Caps are definitely the first thing to try. To add on, the higher your frequency, the smaller caps you’ll need. At 10kHz you’ll need around 200uF of decoupling but at 50kHz you’d only need around 40uF. The smaller capacitance means you can find caps with better ESR, or just fit into a smaller space in general.
The drawback of higher frequency is that you’ll be charging and discharging the gate of the MOSFET more often, which could mean heating it up and hitting thermal limits quicker. There’s also a tradeoff within the MOSFET itself between low on-resistance and lower required gate charge - for slow switching you can find a FET with low Rds and high gate charge since youd be switching less often, but for very high frequency applications the amount of energy you put into charging and discharging the FET (mostly since the FET will spend a longer time in its linear region) can outweigh the savings of the lower resistance. Yay tradeoffs!
470uf should be fine - bigger is almost always better, except if you sacrifice higher ESR for it in an application that requires lower ESR. It’s pretty common to combine a large cap with higher ESR (like an Electrolytic or tantalum) with low ESR ceramic caps.
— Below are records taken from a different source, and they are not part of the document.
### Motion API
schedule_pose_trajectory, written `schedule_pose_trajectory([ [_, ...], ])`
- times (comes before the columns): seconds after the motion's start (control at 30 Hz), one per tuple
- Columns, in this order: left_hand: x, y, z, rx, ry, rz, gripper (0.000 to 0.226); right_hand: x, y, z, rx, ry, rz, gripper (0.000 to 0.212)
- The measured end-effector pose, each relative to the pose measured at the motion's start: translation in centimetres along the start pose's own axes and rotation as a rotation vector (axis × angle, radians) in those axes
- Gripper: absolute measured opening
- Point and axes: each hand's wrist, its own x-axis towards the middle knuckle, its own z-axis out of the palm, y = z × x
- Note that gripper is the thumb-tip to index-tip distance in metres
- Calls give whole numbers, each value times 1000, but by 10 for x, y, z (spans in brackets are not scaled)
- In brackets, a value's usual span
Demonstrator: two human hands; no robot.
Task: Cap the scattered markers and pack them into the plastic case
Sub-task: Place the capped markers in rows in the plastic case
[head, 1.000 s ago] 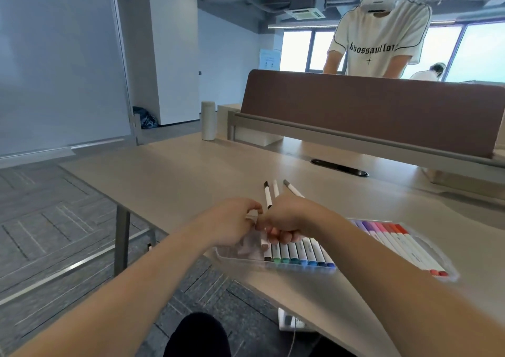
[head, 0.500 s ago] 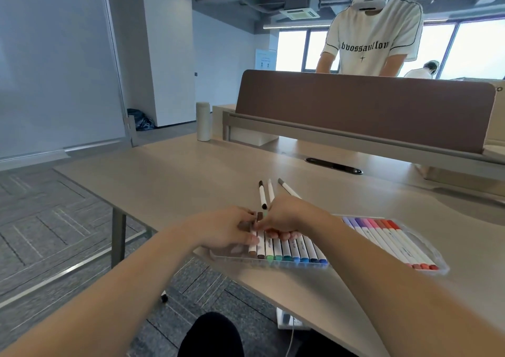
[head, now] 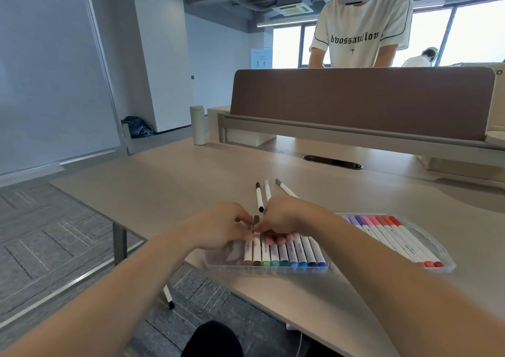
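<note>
Left hand (head: 224, 228), right hand (head: 284, 217) pinching brown marker (head: 257, 250), print unreadable

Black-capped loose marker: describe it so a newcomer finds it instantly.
On the beige desk, just beyond the clear plastic case, three loose markers lie side by side. It is the leftmost one: white barrel, black at both ends, unlike the pale-tipped marker and the grey-tipped marker beside it.

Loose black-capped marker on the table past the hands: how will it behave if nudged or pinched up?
The black-capped marker looks like a round, straight barrel lying flat on the smooth table, so a sideways nudge would probably roll it. It is thin and plastic-looking, so likely light and stiff. The white barrel may slip in a loose pinch.
</note>
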Motion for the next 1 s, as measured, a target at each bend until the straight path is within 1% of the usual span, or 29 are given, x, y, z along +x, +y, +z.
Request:
schedule_pose_trajectory([
  [0.07, 10, 2, -1, 0, 108, -41, 24, 4, 8, -3, 47, 56, -36, 31],
  [0.17, 30, 11, 0, -62, 221, -81, 20, 17, 23, -12, 58, 218, 14, 27],
  [0.27, 54, 23, 0, -135, 254, -91, 20, 41, 39, -27, -75, 367, 78, 17],
  [0.33, 71, 28, 1, -186, 261, -105, 19, 55, 48, -36, -81, 453, 122, 13],
  [0.47, 103, 29, 4, -320, 261, -153, 26, 81, 62, -50, -79, 586, 162, 23],
  [0.53, 114, 27, 5, -377, 257, -177, 27, 93, 64, -56, -109, 595, 191, 25],
  [0.63, 123, 24, 10, -398, 279, -193, 29, 107, 61, -62, -171, 528, 237, 27],
  [0.7, 124, 22, 14, -401, 283, -203, 28, 112, 60, -64, -192, 493, 235, 25],
  [0.83, 117, 17, 17, -361, 296, -207, 26, 111, 59, -61, -221, 483, 193, 15],
  [0.93, 105, 15, 15, -318, 364, -231, 25, 97, 53, -59, -94, 471, 126, 17],
  [1.0, 95, 13, 14, -286, 387, -242, 27, 78, 41, -58, -46, 396, 88, 22],
])
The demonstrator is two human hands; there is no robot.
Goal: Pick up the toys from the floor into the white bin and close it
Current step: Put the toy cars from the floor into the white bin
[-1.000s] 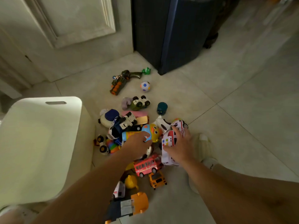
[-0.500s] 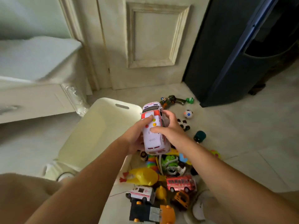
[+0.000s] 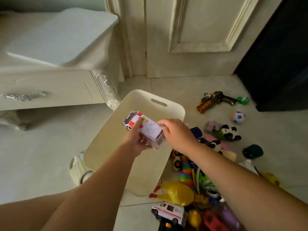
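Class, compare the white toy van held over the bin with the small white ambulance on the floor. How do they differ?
The held van is gripped by the left hand above the white bin, tilted; the floor ambulance stands level on its wheels. The held van has coloured buttons on its roof; the floor ambulance has a pink side stripe. Both are white toy vehicles.

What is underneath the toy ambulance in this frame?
The left hand grips the toy ambulance from below, above the white bin, whose flat cream top shows. The hand covers part of its underside; the bin's inside is hidden.
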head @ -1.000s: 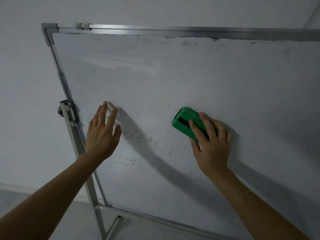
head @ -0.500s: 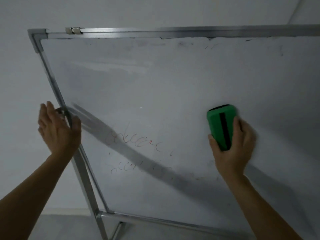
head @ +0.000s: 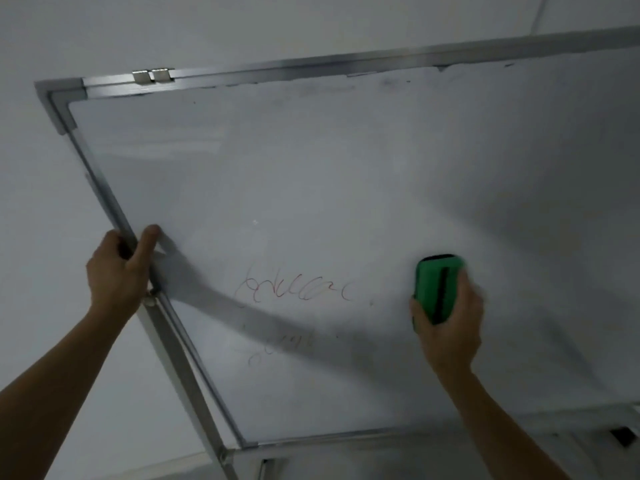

That way the large cap can handle the high speed bulk C while the smaller cap can handle the high speed stuff and switching edges.
Did you make sure the cap you picked out was rated for the voltage you are working with? For hobbyist stuff it’s usually a good idea to heavily derate voltages, to avoid blowing things up. For example, if I was working with a 24V power supply, I wouldn’t nab a 25V cap; I would spring for a 35V (or even a 50V if I’m feeling particularly paranoid). You’ll see derating like this commonly in commercial applications, and extremely frequently in military/aerospace applications.
As a rule of thumb you should always derate by at least 20%, then increase to 100% depending on how much ripple or switching the cap will see. For this application I’d probably want to derate to at least 50%